Cette volonté de local se retrouve dans votre identité culinaire, pour laquelle vous avez été récompensé, par Gault&Millau.
Oui, j’ai eu le prix « Grand de demain » 2024. Pour moi, il récompense le travail, et le ressenti des clients. Venir dans un restaurant d’une certaine gamme comme le nôtre, ça a un coût, donc on a des attentes. Si c’est à la hauteur, on passe un bon moment. On offre une expérience avec des goûts francs, une salle agréable et un service de qualité. Donc, ce prix récompense aussi un travail d’équipe.
Qu’est-ce que ça vous a fait de gagner une telle distinction ?

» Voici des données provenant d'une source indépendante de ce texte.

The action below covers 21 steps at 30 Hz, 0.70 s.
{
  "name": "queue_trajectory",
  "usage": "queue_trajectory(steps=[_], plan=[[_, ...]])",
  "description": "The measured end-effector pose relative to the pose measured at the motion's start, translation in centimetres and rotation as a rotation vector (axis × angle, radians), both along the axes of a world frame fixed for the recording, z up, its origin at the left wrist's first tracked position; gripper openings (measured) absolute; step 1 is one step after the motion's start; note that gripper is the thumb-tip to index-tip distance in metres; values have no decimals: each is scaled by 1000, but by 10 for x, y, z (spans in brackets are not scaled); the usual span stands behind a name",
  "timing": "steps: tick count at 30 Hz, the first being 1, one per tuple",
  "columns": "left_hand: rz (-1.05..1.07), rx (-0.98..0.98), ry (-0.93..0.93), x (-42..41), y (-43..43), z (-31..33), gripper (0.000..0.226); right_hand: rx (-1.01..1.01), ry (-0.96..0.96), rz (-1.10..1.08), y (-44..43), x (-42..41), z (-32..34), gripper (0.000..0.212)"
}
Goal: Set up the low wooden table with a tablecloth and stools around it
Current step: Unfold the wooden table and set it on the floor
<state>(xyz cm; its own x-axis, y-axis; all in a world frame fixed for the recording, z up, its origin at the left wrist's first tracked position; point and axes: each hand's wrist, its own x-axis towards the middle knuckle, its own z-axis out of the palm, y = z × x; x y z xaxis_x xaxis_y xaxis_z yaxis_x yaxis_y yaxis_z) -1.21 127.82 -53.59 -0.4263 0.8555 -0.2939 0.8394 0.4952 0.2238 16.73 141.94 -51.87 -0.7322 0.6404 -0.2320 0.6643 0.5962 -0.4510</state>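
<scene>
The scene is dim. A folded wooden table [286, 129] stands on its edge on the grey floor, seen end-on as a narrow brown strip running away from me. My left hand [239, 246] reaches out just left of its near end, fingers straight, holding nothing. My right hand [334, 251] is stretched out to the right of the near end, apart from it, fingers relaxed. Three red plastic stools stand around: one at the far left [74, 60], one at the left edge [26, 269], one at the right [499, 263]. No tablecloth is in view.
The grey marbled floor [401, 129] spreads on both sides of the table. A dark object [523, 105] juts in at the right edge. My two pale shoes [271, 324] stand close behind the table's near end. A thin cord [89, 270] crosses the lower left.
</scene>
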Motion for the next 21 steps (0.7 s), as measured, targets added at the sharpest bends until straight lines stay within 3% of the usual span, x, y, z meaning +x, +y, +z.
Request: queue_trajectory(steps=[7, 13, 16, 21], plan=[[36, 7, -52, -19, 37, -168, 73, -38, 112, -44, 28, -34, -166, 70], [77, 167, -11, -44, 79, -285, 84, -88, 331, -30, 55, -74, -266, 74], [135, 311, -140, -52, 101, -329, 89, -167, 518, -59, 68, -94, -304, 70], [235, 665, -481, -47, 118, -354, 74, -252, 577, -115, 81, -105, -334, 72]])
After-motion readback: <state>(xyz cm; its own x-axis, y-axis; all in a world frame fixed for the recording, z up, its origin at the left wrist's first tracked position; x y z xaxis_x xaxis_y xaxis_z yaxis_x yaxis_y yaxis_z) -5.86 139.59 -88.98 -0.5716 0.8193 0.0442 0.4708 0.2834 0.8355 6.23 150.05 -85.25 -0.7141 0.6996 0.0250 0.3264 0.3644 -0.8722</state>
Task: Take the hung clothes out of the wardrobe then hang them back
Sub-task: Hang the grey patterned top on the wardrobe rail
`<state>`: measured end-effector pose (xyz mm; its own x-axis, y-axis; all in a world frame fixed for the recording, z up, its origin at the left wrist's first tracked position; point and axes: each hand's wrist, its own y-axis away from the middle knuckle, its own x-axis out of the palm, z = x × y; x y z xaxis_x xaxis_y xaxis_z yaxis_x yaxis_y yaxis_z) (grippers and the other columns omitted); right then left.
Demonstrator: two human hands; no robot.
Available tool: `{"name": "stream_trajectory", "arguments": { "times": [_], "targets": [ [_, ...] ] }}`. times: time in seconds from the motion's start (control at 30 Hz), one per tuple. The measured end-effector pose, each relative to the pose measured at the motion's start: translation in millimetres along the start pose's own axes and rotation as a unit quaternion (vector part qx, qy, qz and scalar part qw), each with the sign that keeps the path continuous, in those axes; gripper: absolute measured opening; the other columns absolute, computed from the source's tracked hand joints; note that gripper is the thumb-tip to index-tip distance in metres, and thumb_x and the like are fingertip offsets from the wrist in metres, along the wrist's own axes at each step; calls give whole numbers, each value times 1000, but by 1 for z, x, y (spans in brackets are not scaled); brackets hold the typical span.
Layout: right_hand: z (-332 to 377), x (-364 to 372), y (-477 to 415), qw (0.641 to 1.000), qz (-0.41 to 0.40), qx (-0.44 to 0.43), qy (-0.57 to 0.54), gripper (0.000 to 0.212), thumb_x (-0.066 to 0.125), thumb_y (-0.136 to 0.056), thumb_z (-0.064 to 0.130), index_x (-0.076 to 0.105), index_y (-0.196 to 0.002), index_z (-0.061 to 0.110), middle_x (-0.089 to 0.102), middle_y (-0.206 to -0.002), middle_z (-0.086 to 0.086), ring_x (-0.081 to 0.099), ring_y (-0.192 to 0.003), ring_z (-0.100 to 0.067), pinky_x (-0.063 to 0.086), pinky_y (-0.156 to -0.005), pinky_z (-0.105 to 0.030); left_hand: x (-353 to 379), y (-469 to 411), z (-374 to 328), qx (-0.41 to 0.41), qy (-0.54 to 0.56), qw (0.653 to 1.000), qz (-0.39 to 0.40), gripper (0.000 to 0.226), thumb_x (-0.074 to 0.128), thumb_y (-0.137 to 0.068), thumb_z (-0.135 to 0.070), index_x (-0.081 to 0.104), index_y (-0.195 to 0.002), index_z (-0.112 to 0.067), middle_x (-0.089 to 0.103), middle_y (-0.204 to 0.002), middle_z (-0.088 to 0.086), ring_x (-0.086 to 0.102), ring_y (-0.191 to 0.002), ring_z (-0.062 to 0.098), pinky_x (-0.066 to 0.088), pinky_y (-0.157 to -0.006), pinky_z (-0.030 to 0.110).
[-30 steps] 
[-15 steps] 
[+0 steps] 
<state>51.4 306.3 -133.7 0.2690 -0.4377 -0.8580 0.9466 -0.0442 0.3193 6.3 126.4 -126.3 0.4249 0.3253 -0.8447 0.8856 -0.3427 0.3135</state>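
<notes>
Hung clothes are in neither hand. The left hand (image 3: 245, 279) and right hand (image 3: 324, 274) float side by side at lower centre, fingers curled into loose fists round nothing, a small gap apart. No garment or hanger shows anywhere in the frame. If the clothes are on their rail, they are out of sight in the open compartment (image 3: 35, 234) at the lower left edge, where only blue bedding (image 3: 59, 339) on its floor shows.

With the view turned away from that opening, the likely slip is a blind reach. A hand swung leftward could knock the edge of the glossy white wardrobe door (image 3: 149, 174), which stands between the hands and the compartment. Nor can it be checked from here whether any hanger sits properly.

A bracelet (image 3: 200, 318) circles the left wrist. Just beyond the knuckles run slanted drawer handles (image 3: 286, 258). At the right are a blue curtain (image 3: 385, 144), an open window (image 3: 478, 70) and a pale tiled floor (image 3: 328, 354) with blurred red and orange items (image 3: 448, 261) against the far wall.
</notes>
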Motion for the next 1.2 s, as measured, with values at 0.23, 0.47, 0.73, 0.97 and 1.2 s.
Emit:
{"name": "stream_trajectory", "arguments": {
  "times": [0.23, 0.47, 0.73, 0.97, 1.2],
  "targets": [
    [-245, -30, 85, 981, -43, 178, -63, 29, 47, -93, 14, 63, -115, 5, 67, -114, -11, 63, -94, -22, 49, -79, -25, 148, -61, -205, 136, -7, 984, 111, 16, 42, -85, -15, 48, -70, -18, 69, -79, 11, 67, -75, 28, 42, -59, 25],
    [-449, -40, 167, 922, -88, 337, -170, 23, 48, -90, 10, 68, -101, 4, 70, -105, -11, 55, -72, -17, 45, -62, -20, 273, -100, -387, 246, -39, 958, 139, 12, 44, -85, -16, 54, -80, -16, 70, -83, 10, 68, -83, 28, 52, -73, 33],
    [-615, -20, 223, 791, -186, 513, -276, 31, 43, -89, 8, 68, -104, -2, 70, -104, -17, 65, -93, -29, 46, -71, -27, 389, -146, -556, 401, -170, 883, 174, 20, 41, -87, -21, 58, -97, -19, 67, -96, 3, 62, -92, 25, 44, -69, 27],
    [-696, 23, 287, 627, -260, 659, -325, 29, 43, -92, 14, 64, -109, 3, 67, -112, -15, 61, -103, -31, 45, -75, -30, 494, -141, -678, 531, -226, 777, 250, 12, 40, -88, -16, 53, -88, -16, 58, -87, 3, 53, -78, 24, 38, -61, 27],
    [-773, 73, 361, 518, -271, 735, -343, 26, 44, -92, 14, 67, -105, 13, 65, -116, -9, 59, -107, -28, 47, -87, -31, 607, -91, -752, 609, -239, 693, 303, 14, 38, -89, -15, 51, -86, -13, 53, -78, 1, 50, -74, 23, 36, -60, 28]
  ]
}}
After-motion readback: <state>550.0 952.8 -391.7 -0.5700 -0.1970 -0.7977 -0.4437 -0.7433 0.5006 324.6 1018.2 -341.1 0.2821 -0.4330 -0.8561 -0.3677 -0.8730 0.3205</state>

J’étais super content, notamment parce que ce n’est pas un concours. J’en ai fait plusieurs, par exemple celui de la choucroute. Mais ce sont des formats où on s’inscrit, on s’entraîne. Tandis que la récompense Gault&Millau, elle sort un peu de nulle part et récompense le travail du quotidien. C’est un encouragement à aller plus loin, une petite victoire pour tout ce qu’on a déjà fait, sachant que depuis 1 an environ, on tend vers un restaurant gastronomique avec un vrai standing. Et cela passe par la recherche d’une étoile Michelin, ou d’une troisième Toque Gault&Millau.
Terminons avec un mot, celui qui qualifie le mieux votre cuisine ?
Un seul ? C’est difficile (rire). Je dirais une cuisine qui donne le sourire. Une cuisine du cœur. C’est peut-être un peu cliché, mais quand je crée un plat, j’ai envie que les gens sourient et retrouvent quelque chose de leur enfance, qu’ils se disent : « wow, qu’est-ce que c’est bon ».
Le chiffre
14 : Sur 20, c’est la note de La Cheneaudière dans le guide culinaire Gault&Millau.